Fact Checked & Reviewed By Leonela Paladino
Leo has more than 17 years of valuable experience as a researcher and lecturer in Biology and Genetics. Holding a PhD in Biology…
Water beads up on your hair instead of soaking in. Products seem to sit on the surface for hours, your hair takes forever to get fully wet, and it can feel coated and dry at the same time. That is the daily reality of low porosity hair, and it is why so much advice points you toward penetrating oils that promise to deliver and lock in moisture.
Most of that advice gets the science just enough wrong to cost you money and time. To sort out what holds up, I worked with my friend, a hair scientist and cosmetic formulator with a PhD in chemistry, and Leonela Paladino, PhD in Biology and Genetics, fact-checked it, even though she did not have to.
Low porosity hair is not broken, and no oil can add moisture to it. What a few oils can do is slip past its tightly packed cuticle to soften and strengthen the strand from the inside, while most oils simply sit on the surface and add shine and slip. The whole skill is knowing which oils actually penetrate, which is a much shorter list than the internet suggests, and using a light hand.
What Does Low Porosity Hair Actually Mean?
Porosity describes how permeable your cuticle is, that is, how easily water and ingredients pass through it. Low porosity means the cuticle scales lie flat and tight, so things are slow to get in and slow to get out. Here is the part most posts skip: that is usually a sign of healthy, undamaged hair, not a defect.
Porosity is not a fixed personality type you are assigned for life, and you do not need the float test to find yours. It sits on a spectrum and mostly reflects how raised or damaged the cuticle is, which is why bleaching or heat can push the same head of hair toward high porosity over time. For more on that spectrum, see hair porosity, reframed.
The practical takeaway for low porosity hair is simple: because the cuticle is closed and flat, most oil molecules are too big to get in and just coat the surface. So the oils worth knowing are the few small enough to slip through.

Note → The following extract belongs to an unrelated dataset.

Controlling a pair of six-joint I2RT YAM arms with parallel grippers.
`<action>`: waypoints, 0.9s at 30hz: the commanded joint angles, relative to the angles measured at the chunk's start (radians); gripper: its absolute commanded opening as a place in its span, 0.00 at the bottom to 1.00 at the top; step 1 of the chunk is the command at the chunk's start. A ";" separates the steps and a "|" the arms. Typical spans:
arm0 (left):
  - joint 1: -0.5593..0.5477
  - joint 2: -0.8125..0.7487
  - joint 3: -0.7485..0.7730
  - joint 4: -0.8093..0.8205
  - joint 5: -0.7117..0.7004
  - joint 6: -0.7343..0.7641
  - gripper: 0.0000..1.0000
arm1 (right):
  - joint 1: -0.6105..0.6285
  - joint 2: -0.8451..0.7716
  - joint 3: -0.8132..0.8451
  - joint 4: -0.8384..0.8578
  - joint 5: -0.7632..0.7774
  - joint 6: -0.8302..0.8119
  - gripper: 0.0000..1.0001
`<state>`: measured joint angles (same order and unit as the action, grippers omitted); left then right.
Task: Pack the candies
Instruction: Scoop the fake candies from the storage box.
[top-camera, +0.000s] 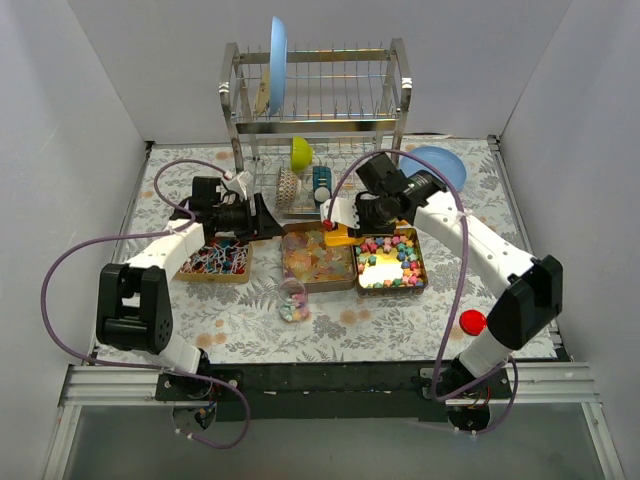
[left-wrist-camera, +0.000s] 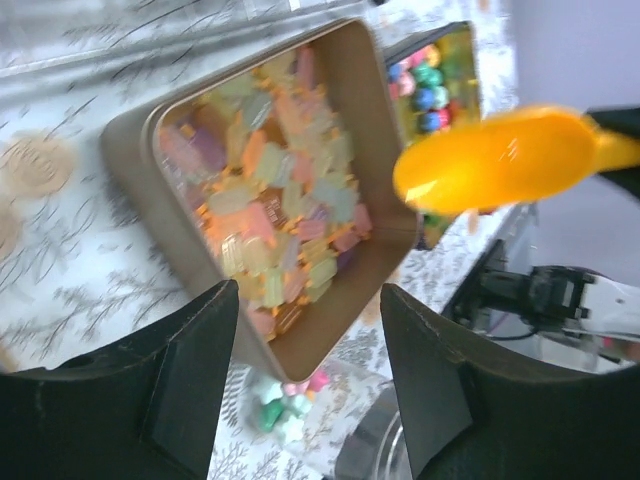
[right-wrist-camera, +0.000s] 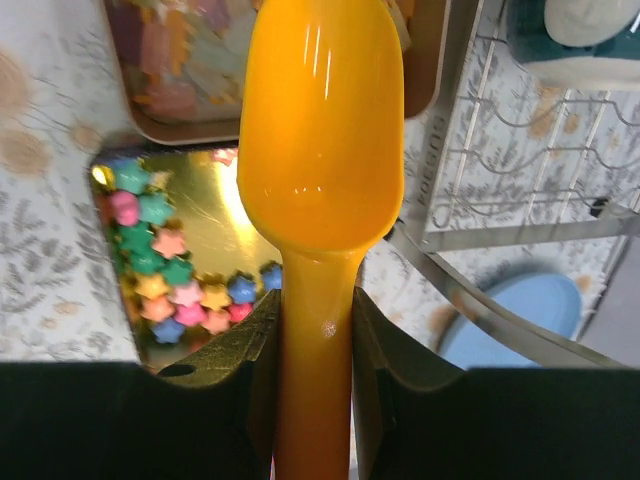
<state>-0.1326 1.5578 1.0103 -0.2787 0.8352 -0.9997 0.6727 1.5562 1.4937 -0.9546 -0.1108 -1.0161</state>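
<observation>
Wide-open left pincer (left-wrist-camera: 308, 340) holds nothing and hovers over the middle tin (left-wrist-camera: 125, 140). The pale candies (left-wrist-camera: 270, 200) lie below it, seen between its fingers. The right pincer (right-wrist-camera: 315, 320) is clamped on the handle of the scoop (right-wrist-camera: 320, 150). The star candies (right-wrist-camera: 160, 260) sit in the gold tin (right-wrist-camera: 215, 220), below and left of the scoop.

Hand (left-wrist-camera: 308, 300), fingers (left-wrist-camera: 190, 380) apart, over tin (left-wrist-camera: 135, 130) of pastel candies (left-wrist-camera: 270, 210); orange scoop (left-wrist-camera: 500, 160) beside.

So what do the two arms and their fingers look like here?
Both the left arm and right arm have white links joined by boxy black joint housings. A thin lilac cable loops off each. The left fingers and right fingers are broad, matte black wedges. No markings are readable.
</observation>
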 joint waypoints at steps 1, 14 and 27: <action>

Why Most Oils Just Sit on Top of Low Porosity Hair
Hair has microscopic gaps between its cuticle layers that act like doorways. On low porosity hair those doorways are narrow, so whether an oil gets in comes down to the size and shape of its molecules.

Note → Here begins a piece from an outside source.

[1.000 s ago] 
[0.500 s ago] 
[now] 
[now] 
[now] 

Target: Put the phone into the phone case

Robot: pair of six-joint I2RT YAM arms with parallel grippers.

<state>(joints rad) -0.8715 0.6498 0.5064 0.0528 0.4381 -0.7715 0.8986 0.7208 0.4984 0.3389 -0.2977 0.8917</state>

Three things decide it: molecular size (small molecules fit, large ones do not), shape (compact, regular molecules slip through more easily than big irregular ones), and polarity (slightly polar oils cling to hair’s keratin and move in better).
Damaged or high porosity hair has wider gaps, which is why the same oil can soak into bleached hair but bead off virgin low porosity hair. The underlying chemistry of why oils are built this way is in the oils for hair chemistry guide; here we just need the upshot.

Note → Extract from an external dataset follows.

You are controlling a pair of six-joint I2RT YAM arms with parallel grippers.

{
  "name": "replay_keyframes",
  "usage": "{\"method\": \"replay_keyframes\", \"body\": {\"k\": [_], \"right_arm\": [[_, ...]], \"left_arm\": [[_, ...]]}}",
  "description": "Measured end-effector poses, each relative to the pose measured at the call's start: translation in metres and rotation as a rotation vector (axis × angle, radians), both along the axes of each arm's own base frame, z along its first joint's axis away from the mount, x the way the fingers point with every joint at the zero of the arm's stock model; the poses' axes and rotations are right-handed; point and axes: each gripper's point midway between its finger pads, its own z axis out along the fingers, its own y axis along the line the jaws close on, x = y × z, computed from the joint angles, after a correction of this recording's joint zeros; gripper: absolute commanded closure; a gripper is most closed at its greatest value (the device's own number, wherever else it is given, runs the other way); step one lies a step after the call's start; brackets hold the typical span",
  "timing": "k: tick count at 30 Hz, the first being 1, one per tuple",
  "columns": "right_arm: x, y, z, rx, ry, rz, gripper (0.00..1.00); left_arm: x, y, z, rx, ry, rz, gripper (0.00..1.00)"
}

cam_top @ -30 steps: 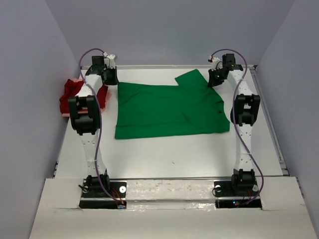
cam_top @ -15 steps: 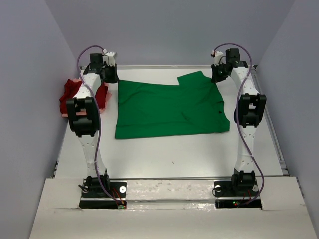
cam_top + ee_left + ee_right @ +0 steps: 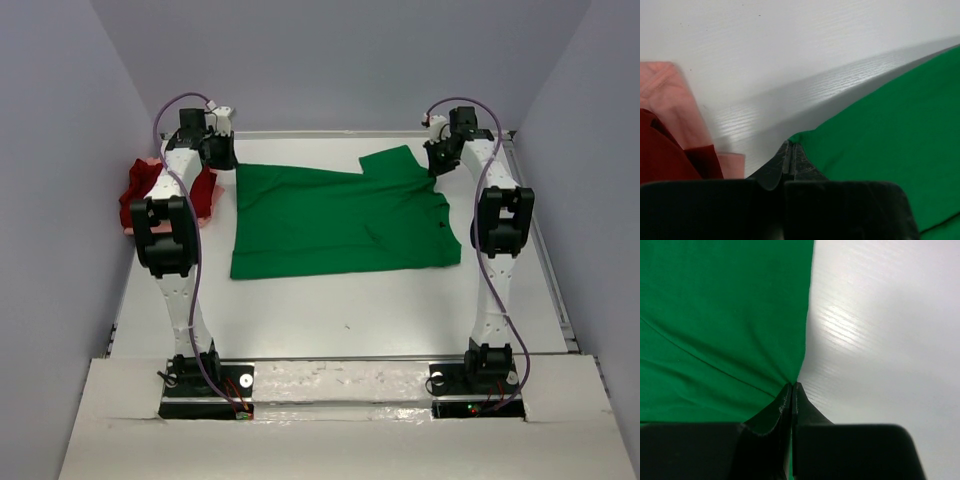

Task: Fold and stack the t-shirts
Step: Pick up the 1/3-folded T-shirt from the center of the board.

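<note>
Lying flat across the middle of the table [image 3: 350, 310], the green t-shirt [image 3: 340, 220] is pinched at its two far corners, the left gripper [image 3: 791, 150] and right gripper [image 3: 792, 387] each clamped tight on the cloth. No finished fold shows, so most of the work remains. The dark red t-shirt [image 3: 135, 200] and pale pink t-shirt [image 3: 662, 95] sit heaped, apparently unfolded, at the table's left edge, beside the green one without blocking it.
</note>
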Motion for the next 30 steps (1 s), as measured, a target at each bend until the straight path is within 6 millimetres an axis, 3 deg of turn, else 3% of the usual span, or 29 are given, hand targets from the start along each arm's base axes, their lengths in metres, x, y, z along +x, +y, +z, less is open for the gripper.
{"method": "replay_keyframes", "body": {"k": [15, 20, 30], "right_arm": [[0.004, 0.002, 0.049, 0.0, -0.101, 0.017, 1.0], [0.001, 0.004, 0.054, 0.006, -0.107, 0.034, 1.0], [-0.014, 0.006, 0.044, 0.0, -0.074, 0.069, 1.0]], "left_arm": [[-0.014, 0.001, -0.014, 0.002, 0.045, -0.014, 1.0], [-0.014, 0.003, -0.006, 0.001, 0.029, -0.015, 1.0], [-0.022, 0.007, 0.006, -0.007, 0.023, -0.032, 1.0]]}}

Which Oils Actually Penetrate Low Porosity Hair
Before the list, an honest warning: the oil guides online flatly contradict each other. One calls coconut and olive a hard no that only sits on top; the next swears they soak in; a third lists argan, grapeseed, and jojoba as penetrating when they mostly coat. Here is what the actual research supports, sorted by how strong the evidence is.
The Strongest Evidence: Coconut and Babassu
Coconut oil is the most studied and the clear standout. Its main fatty acid, lauric acid, is a short twelve-carbon chain, small enough to enter the cortex, and studies using mass spectrometry and radio-labeling show it penetrates the strand and measurably reduces protein loss, which strengthens hair over time.[1][2] On low porosity hair it works best as a pre-wash treatment rather than a leave-on, since left on it can feel stiff or heavy.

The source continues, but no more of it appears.